Tent Talks Featuring Meghan Casey: From Strategy to Execution: Content Modeling Essentials

Tent Talks Featuring: Meghan Casey
Meghan Casey
Content Strategist & Author
Do Better Content Consulting
Meghan Casey has more than 20 years experience in communications, marketing, content strategy, and stakeholder whispering.

Join us for an insightful Tent Talks session with Meghan Casey, founder of Do Better Content Consulting and author of “The Content Strategy Toolkit.” Meghan will demystify content modeling, explaining its importance in clear, beginner-friendly language. Whether you’re a novice or an expert, you’ll gain valuable insights into how content modeling can improve both the user experience and the content creation process.

Meghan will also share practical tips on how to implement content modeling collaboratively, ensuring that everyone from executives to UX designers understands and supports the process. This session promises to provide actionable strategies for defining and documenting content models, helping your organization tackle content challenges more effectively.

Session Notes

Session Overview

In this Tent Talks session, Meghan Casey delves into her journey from her early career to establishing Do Better Content Consulting, emphasizing the importance of content strategy and modeling. She shares insights on how content modeling enhances content consistency and efficiency, and discusses common challenges and effective collaborative strategies for implementation.

Content Strategy Journey:

  • Meghan’s career began in roles such as Communications Manager, Website Editor, and Marketing Manager.
  • She often asked strategic questions about audience, goals, and key messages, leading her to content strategy.
  • Joined Brain Traffic in 2008, transitioning from web writer to content strategist.
  • Authored “The Content Strategy Toolkit,” which boosted her career and reputation.
  • Founded Do Better Content Consulting six years ago, working with clients to solve various content-related problems.

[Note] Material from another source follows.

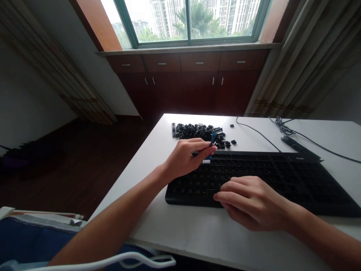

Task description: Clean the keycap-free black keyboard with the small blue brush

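Observation:
My left hand [186,158] pinches a blue plastic keycap puller [213,139] above the keyboard's upper left corner. The tool's lower end is partly hidden by my fingers, and a small white part [206,161] shows beneath it. A black computer keyboard [282,177] lies on the white table [169,233], its keys unlit. My right hand [251,203] rests on the keyboard's lower middle, fingers curved and holding nothing. Behind the keyboard lies a heap of loose black keycaps [194,131], just beyond my left hand.
A thin black cable [255,130] loops across the table's far side to a long black object [296,145]. Wooden cabinets [183,88] stand beyond the table beneath a window. A blue bag [31,237] and a white cord [113,259] lie at lower left.

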A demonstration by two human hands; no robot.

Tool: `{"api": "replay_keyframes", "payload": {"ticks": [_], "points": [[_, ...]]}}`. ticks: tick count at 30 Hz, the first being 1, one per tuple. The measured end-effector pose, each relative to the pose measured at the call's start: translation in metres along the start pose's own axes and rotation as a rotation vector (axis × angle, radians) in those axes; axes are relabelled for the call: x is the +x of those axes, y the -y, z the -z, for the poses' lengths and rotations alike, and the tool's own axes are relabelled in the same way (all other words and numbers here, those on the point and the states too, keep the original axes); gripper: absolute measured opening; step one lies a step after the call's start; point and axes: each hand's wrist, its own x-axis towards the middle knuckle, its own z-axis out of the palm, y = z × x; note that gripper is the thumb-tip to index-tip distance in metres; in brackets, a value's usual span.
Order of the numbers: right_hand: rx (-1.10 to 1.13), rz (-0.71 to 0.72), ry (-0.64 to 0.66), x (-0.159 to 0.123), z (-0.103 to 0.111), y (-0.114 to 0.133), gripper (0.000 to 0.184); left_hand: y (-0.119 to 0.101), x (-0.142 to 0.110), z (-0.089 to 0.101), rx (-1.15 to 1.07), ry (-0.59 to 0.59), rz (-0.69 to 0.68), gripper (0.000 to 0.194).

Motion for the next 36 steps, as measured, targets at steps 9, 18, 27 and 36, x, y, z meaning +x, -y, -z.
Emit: {"api": "replay_keyframes", "payload": {"ticks": [9,18,27,36], "points": [[-0.001,-0.003,0.015,0.0019,0.0006,0.0002,0.028,-0.0015,-0.0003,-0.0041,-0.045,0.031,0.014,0.023],[0.023,0.009,0.004,0.0028,0.0020,0.0024,0.031,0.0000,-0.0011,0.0011,-0.001,-0.059,0.054,0.027],[0.011,-0.011,0.001,0.0016,-0.0004,0.0030,0.032,0.0035,-0.0040,0.0006,-0.034,0.092,-0.051,0.027],[-0.003,-0.010,-0.009,0.0020,-0.0014,0.0028,0.032,0.0014,-0.0052,-0.0030,-0.087,-0.024,-0.039,0.026]]}}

Explaining Content Modeling:

  • Content model bridges the front-end experience and back-end content management systems.
  • Helps determine what content to display and how it relates together.
  • Important for resource efficiency, consistent information delivery, and confidence in content creation.
  • Examples include creating multiple versions of a CEO’s bio for different contexts while maintaining a centralized source of truth.

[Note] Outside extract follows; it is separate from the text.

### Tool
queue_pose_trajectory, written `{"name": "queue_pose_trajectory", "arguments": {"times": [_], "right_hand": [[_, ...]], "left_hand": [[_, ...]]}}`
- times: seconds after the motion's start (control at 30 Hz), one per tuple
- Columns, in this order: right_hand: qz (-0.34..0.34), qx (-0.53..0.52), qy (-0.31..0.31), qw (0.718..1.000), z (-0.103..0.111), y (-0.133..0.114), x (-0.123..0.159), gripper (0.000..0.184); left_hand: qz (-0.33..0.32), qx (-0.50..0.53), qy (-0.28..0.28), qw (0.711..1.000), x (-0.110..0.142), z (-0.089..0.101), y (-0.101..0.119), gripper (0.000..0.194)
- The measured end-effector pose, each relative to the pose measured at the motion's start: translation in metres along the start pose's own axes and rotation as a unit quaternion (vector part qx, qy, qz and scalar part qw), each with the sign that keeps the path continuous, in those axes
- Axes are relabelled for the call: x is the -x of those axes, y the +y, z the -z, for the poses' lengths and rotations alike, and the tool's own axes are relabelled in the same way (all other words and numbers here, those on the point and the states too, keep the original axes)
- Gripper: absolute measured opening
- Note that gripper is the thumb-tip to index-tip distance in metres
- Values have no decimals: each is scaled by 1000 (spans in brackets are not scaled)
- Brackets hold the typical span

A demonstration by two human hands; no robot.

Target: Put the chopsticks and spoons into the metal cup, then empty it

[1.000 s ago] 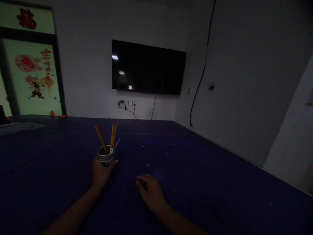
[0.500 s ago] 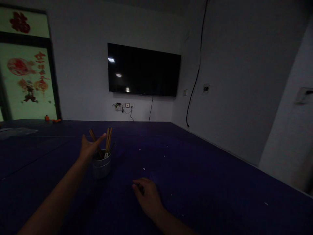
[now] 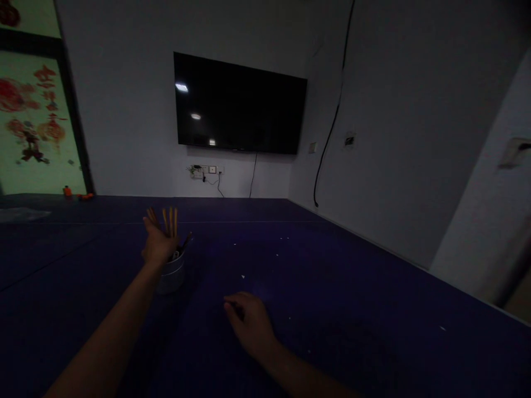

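A grey cylindrical holder (image 3: 171,276) stands upright on the dark blue table, left of centre, with wooden chopsticks (image 3: 170,221) and a few other thin utensils rising from it. My left hand (image 3: 157,244) reaches over its rim and is closed around some of the sticks; which ones exactly is hidden by the hand. Beside them a dark-handled utensil (image 3: 186,241) leans right. My right hand (image 3: 251,323) rests on the table nearer to me, fingers curled and thumb tip close to the index finger, with nothing visible in it.
Small white scraps (image 3: 243,276) lie scattered across the blue tabletop (image 3: 332,287). At the far left are a clear plastic bag (image 3: 25,214) and orange objects (image 3: 85,196). A television (image 3: 238,105) hangs on the far wall; a black cable (image 3: 332,127) runs down the right wall.
My left hand has gone from spread fingers to closed around the chopsticks, which now stand closer together. The view has shifted slightly. My right hand keeps its place and pose.
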State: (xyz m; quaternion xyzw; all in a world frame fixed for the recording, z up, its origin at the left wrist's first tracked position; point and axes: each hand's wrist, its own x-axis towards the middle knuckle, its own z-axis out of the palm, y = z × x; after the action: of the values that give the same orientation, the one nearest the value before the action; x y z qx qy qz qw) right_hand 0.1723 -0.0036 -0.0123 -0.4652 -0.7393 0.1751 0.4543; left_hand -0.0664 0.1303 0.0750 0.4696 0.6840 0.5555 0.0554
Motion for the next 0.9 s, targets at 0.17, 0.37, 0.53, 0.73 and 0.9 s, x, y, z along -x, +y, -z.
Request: {"name": "queue_pose_trajectory", "arguments": {"times": [0.17, 0.37, 0.53, 0.73, 0.9], "right_hand": [[8, 7, -15, 1000, 1, 2, -1, 24], [8, 22, -4, 1000, -1, 4, -1, 24], [2, 20, -4, 1000, -1, 4, -1, 23], [10, 20, -4, 1000, -1, 5, -1, 22], [8, 26, -5, 1000, -1, 5, -1, 22]], "left_hand": [[63, -33, -37, 997, 9, 9, 15, 102], [55, 3, -26, 998, 4, 4, 10, 93], [13, 93, -15, 995, -3, -4, 2, 83], [-35, 137, 17, 990, -11, -7, -8, 78], [-70, 133, 46, 988, -11, -7, -9, 80]]}}
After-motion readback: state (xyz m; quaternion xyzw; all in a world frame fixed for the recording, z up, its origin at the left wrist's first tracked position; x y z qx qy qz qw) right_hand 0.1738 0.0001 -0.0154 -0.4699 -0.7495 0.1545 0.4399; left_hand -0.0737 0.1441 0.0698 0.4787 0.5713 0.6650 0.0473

Enhancing Audience and Team Experience:

  • Ensures consistent, accurate, and relevant content, preventing conflicting information.
  • Example: A medical facility had differing post-surgery instructions on their website and physical handouts.
  • Helps place content where it is most relevant and useful for users, like serving up specific parts of a product page in various contexts.

Challenges in Implementing Content Modeling:

  • Enormity of the task and lack of time or leadership support.
  • Solution: Start with small pilots to demonstrate efficiency and benefits.
  • Changing content creation mindset to think in structured chunks rather than linear pages.
  • Disconnect between content creation and visual/UX design needs.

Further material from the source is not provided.